Probe Mechanisms (How to Check)

Kubernetes supports four ways to probe a container:

MechanismHow It WorksBest For
HTTP GETSends an HTTP request to a specific path/portWeb apps, REST APIs, health-check endpoints (/healthz)
TCP SocketAttempts to open a TCP connection to a portDatabases, caches, message queues, gRPC services
ExecRuns a command inside the container; exit code 0 = successCustom scripts, file-existence checks, complex validation
gRPCNative gRPC health-checking protocol (Kubernetes 1.27+, alpha)gRPC-first microservices

Key Parameters

Every probe shares these timing knobs:

ParameterDefaultPurpose
initialDelaySeconds0Wait this long after container start before first probe
periodSeconds10How often to run the probe
timeoutSeconds1How long to wait for a probe response before counting it as failed
successThreshold1Consecutive successes needed to mark healthy
failureThreshold3Consecutive failures needed to mark unhealthy and trigger action

Exam Trap: failureThreshold: 3 with periodSeconds: 10 means a container is declared unhealthy after 30 seconds of failures — not 10. Many candidates miss this on timing questions.

Liveness Probe in Practice

A liveness probe catches deadlocks and infinite loops that do not crash the process. Example: an HTTP server that responds on /healthz but has locked its main thread.

livenessProbe:
  httpGet:
    path: /healthz
    port: 8080
  initialDelaySeconds: 30
  periodSeconds: 10
  failureThreshold: 3

When this probe fails 3 times in a row, the kubelet restarts the container. The Pod stays on the same node; only the container is recreated.

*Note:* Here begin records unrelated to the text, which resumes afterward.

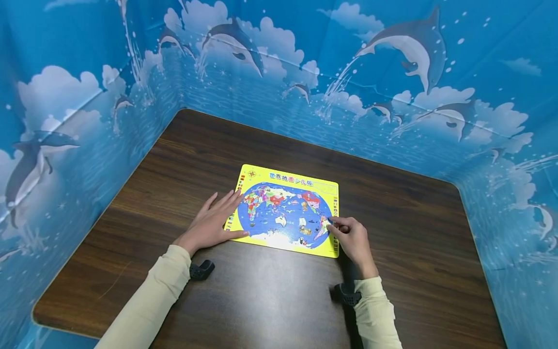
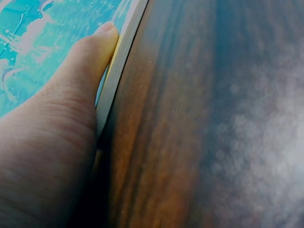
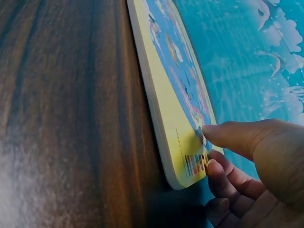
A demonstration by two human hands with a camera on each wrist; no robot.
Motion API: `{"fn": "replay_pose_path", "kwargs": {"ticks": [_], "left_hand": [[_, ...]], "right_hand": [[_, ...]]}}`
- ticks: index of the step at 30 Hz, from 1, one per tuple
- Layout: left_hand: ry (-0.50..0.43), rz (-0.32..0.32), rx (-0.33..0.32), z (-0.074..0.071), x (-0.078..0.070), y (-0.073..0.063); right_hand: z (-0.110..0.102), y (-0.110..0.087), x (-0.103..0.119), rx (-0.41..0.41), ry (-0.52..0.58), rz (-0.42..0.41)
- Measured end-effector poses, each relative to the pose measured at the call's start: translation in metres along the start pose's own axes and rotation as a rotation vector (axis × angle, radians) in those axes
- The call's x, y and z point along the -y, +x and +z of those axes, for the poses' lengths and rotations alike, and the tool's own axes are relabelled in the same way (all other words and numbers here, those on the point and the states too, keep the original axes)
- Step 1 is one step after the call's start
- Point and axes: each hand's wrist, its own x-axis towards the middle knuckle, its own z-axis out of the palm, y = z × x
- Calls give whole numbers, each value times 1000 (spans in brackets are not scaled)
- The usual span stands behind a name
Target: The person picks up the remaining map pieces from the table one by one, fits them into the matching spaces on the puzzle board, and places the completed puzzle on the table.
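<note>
A yellow-bordered world map board [image 1: 281, 175] lies on the table, with coloured continents on a blue oval. Spread over its left side, my left hand [image 1: 212, 224] has its fingers at the left border and its thumb along the near edge. In the left wrist view, the left thumb [image 2: 92, 57] rests along the board's edge. My right hand [image 1: 354, 238] is at the right border, thumb and forefinger tips at the oval's edge beside South America. In the right wrist view, the right thumb [image 3: 228, 134] touches the printed face; its other fingers are curled. I cannot tell whether it pinches a piece.
The dark wood table [image 1: 410, 228] extends around the board. A blue curtain [image 1: 279, 121] printed with dolphins and clouds surrounds its back and sides. Each wrist wears a black band, the left band [image 1: 202, 270] and the right band [image 1: 347, 294]. Light glares off the near tabletop.
</note>
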Motion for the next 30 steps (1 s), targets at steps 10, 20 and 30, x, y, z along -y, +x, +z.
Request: {"fn": "replay_pose_path", "kwargs": {"ticks": [10, 20, 30], "left_hand": [[7, 2, -3, -1, 0, 0], [5, 1, 1, 0, 0, 0], [6, -2, 1, 1, 1, 1]], "right_hand": [[2, -1, -1, -3, -89, -58], [5, -6, -4, -57, -117, -139], [8, -12, -1, -42, -228, -211]]}}
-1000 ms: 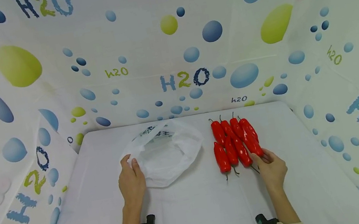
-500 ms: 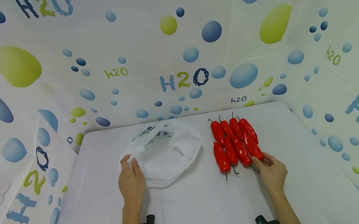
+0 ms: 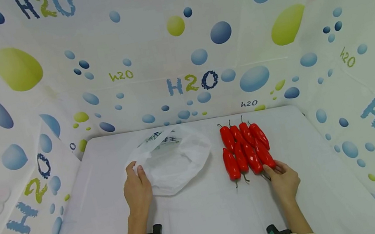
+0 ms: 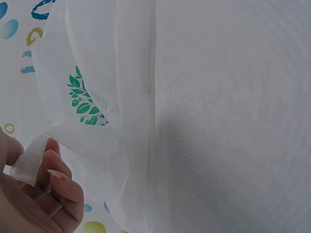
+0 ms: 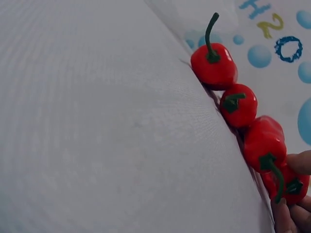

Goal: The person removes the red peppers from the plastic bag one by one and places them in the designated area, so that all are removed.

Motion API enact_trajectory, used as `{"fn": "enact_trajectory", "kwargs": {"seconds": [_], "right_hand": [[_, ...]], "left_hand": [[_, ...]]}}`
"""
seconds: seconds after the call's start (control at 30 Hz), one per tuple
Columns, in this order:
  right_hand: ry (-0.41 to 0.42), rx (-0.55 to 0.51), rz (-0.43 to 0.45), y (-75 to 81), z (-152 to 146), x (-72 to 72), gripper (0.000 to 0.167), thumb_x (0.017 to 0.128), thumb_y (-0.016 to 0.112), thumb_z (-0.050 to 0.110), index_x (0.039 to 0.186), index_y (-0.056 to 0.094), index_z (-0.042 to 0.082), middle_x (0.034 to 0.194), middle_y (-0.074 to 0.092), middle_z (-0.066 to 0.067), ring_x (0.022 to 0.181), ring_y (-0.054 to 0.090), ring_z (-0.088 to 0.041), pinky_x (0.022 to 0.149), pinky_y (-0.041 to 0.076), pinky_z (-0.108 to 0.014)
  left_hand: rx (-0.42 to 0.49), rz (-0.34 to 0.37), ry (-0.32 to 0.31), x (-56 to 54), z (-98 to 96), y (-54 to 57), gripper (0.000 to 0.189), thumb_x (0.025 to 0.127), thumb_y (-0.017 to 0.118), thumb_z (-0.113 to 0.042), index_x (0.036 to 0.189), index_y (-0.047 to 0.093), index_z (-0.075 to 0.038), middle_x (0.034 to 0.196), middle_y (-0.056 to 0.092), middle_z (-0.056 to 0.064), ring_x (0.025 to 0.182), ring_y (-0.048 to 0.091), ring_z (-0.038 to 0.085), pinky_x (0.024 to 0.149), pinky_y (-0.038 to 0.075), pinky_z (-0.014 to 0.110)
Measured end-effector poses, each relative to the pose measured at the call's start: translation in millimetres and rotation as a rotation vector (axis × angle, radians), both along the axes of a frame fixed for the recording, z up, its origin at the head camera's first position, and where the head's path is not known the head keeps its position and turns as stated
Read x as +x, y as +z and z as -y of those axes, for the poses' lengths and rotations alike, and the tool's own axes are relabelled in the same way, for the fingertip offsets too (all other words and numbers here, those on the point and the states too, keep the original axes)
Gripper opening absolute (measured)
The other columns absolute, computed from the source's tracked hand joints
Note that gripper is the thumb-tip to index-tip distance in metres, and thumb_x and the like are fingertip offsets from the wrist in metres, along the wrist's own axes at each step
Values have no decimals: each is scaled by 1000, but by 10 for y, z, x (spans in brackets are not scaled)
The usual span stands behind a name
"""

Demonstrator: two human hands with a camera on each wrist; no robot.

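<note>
In the head view my left hand holds the near left edge of a white plastic bag, whose mouth gapes toward me. The left wrist view shows a fold of the bag pinched between the thumb and fingers of that hand; green leaves are printed on the plastic. To the right, my right hand pinches the stem end of a glossy red chili pepper, the rightmost of the front row. Its green stem end shows between my fingers in the right wrist view.
Several more red peppers lie side by side in two rows, right of the bag. Everything stands on a white-covered table. A patterned sheet rises behind the table and at both sides.
My right hand has brought the pepper it pinches slightly down toward me, in line with the front row. The left hand and the bag have stayed in place.
</note>
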State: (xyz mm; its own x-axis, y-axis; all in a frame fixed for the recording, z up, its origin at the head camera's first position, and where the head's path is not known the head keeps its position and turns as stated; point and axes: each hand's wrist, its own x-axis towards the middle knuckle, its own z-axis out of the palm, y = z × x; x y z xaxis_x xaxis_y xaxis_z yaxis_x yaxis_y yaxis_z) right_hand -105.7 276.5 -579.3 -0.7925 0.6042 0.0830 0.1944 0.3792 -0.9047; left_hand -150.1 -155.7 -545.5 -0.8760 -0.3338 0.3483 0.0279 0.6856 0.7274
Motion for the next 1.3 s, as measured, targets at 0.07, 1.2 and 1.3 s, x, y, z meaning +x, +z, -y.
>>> {"fn": "enact_trajectory", "kwargs": {"seconds": [0.07,1.2,1.3], "right_hand": [[-5,-1,5,6,-2,4,50,94,81,27,131,68,-4,117,73,-26,103,73,-39,66,45,-2],[22,149,128,92,-69,-40,52,99,70,30,141,60,1,127,65,-25,104,68,-38,73,51,-34],[-5,179,76,133,-40,-52,47,100,69,31,138,63,3,126,63,-21,103,65,-34,74,51,-36]], "left_hand": [[0,3,0,-1,-1,0,45,114,38,-32,143,49,1,89,68,29,73,64,42,65,50,57],[-15,30,-2,-33,38,-11,47,114,39,-33,143,49,2,64,50,8,57,49,27,54,39,41],[-13,35,4,-23,38,-3,49,114,39,-35,143,48,3,67,54,12,61,53,31,57,43,47]]}}
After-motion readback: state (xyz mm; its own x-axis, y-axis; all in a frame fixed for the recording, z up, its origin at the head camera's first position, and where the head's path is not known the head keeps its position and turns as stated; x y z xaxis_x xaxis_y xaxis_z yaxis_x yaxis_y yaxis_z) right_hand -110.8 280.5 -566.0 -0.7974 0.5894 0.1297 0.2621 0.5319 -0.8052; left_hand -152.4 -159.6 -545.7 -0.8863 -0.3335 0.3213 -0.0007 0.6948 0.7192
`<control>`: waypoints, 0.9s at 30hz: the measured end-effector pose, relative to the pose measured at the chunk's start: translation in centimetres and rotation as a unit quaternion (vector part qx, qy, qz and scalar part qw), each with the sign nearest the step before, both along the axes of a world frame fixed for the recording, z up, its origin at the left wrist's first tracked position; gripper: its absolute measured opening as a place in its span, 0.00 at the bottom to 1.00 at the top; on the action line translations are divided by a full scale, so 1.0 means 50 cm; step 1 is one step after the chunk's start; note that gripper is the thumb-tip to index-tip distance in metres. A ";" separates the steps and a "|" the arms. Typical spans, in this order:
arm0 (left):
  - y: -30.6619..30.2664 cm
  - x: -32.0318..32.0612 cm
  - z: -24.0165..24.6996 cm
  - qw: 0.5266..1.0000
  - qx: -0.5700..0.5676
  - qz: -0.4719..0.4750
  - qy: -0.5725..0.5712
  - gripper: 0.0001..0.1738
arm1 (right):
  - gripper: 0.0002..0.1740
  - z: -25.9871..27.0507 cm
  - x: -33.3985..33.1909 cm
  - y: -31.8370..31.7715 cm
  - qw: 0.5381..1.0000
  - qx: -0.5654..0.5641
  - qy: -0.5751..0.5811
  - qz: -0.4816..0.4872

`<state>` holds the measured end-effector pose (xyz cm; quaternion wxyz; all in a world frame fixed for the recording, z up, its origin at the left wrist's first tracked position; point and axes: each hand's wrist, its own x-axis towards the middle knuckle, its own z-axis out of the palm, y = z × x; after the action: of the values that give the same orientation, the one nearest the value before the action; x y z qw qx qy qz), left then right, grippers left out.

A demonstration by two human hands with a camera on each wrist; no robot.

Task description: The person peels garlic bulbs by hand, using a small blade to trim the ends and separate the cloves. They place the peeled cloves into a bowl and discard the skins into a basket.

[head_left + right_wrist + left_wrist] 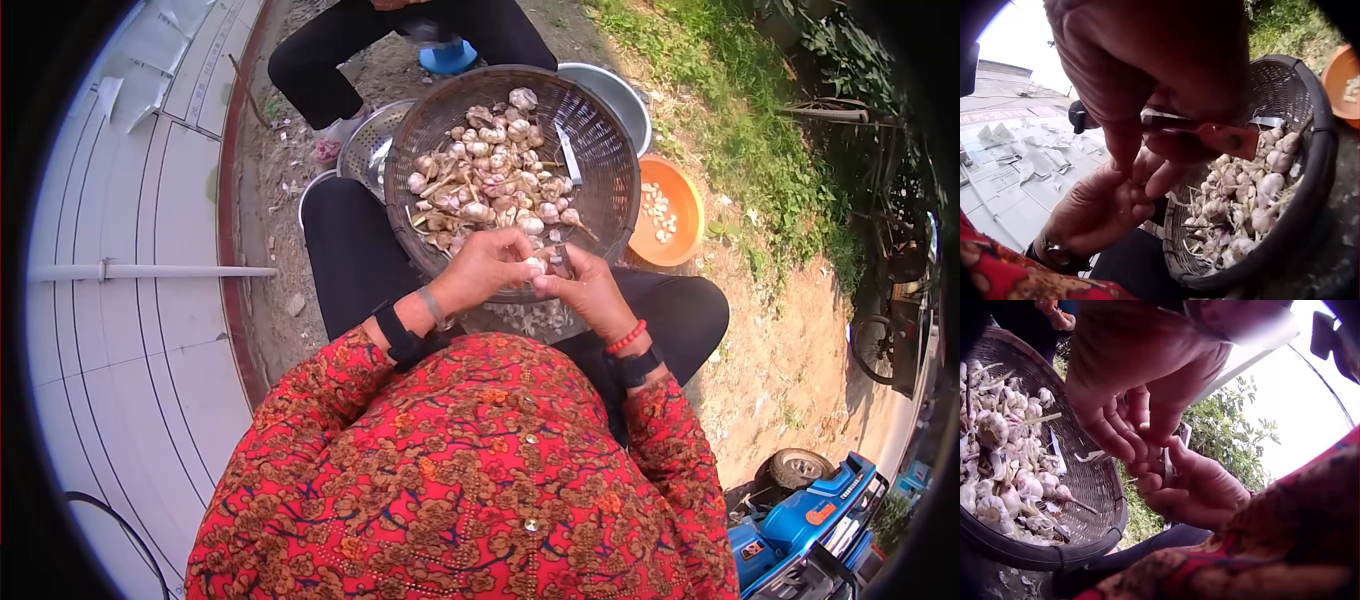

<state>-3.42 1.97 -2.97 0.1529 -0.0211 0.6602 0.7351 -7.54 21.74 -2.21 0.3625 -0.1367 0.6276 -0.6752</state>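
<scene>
Garlic clove: pinched in left hand at the near rim of the basket, directly between both hands, right hand touching, gripping knife laid crosswise toward it.

Woven basket: garlic bulbs heaped inside.

The left hand hides most of the garlic clove.
</scene>
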 end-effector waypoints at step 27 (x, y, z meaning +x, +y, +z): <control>-0.023 -0.167 0.106 0.985 -0.073 0.101 0.117 0.20 | 0.12 0.019 0.036 0.031 0.993 0.039 -0.080 -0.078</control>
<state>-11.79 0.83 2.33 -0.0021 -0.0129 0.7200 0.6938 -5.74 23.30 -1.27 0.3628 -0.0191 0.6312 -0.6853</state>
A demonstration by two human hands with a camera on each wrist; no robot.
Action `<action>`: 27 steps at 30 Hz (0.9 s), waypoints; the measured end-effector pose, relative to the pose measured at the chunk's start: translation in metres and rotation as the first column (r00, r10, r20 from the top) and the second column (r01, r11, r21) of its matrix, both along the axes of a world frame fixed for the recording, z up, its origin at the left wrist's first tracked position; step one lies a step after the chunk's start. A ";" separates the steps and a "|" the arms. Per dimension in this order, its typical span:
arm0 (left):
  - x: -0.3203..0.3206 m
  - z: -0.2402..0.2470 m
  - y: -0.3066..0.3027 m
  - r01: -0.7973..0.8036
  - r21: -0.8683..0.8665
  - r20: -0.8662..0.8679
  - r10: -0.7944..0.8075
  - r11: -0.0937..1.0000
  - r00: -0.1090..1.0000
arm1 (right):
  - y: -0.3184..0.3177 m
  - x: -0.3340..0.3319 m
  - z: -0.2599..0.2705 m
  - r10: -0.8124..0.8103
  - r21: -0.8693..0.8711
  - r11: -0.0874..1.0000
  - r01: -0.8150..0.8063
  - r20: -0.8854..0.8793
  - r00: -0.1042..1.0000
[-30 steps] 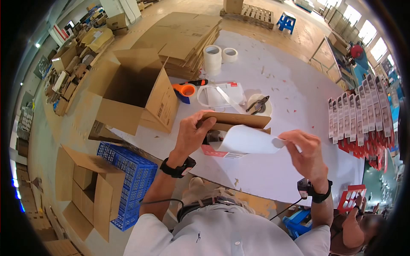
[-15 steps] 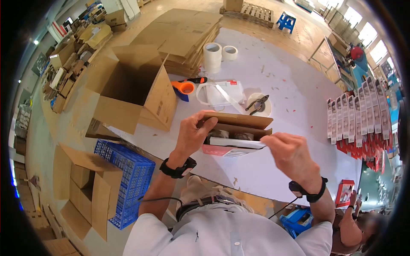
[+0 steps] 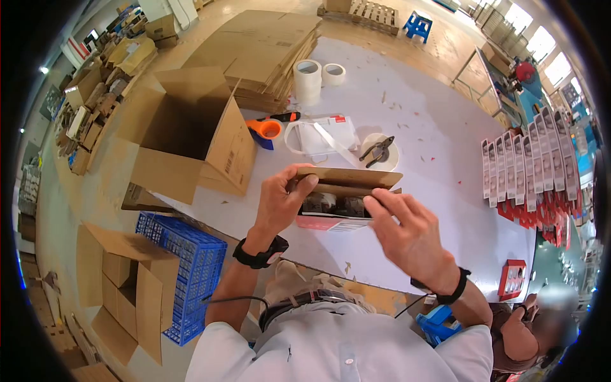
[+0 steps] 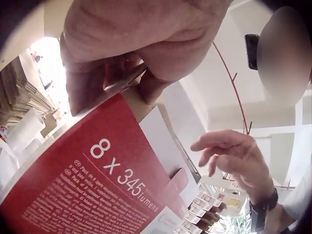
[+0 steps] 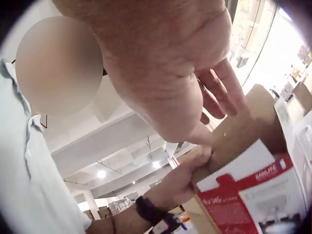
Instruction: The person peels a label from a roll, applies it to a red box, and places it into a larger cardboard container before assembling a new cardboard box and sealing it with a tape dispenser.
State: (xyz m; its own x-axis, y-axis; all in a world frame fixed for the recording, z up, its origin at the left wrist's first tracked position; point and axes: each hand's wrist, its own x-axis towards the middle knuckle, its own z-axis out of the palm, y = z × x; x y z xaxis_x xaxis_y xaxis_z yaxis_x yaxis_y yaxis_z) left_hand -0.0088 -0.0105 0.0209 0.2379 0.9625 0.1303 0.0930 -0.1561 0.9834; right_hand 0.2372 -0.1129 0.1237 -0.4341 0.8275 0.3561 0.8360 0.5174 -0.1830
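Observation:
A red and white printed cardboard box stands with its top flaps up on the table; its red end reads "8 x 345 lumens". My left hand grips the left end of the box, thumb and fingers over the raised brown flap. Inside lie dark, rounded items, partly covered by shadow. A white sheet sticks up along the printed wall in the right wrist view. My right hand hovers over the right end with loosely bent fingers, fingertips right at the opening, holding nothing.
A large open carton and stacked flat cardboard stand at the back left. Tape rolls, an orange tape dispenser and pliers lie behind the box. Printed sleeves stack at right; a blue crate stands below left.
My right hand pushed the white sheet down into the box, then let go and moved left over the opening. My left hand kept its grip on the box.

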 end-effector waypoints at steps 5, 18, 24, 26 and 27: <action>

This is self-healing at the container level.

Readiness Probe in Practice

A readiness probe ensures traffic only hits Pods that are truly ready. Example: an app that must connect to a database before serving requests.

readinessProbe:
  httpGet:
    path: /ready
    port: 8080
  initialDelaySeconds: 5
  periodSeconds: 5

When readiness fails, the Pod’s IP is removed from the Service’s Endpoints object. Existing connections are not killed, but new requests stop routing to this Pod. Once readiness succeeds again, the IP is re-added automatically.

Startup Probe in Practice

The startup probe was added in Kubernetes 1.16 to protect slow-starting containers from aggressive liveness checks. Without it, a large Java or ML model container might get killed by liveness before it finishes initializing.

startupProbe:
  httpGet:
    path: /healthz
    port: 8080
  failureThreshold: 30
  periodSeconds: 10

This gives the container 5 minutes (30 × 10s) to start. While the startup probe is running, liveness and readiness probes are disabled. After startup succeeds, the other probes begin.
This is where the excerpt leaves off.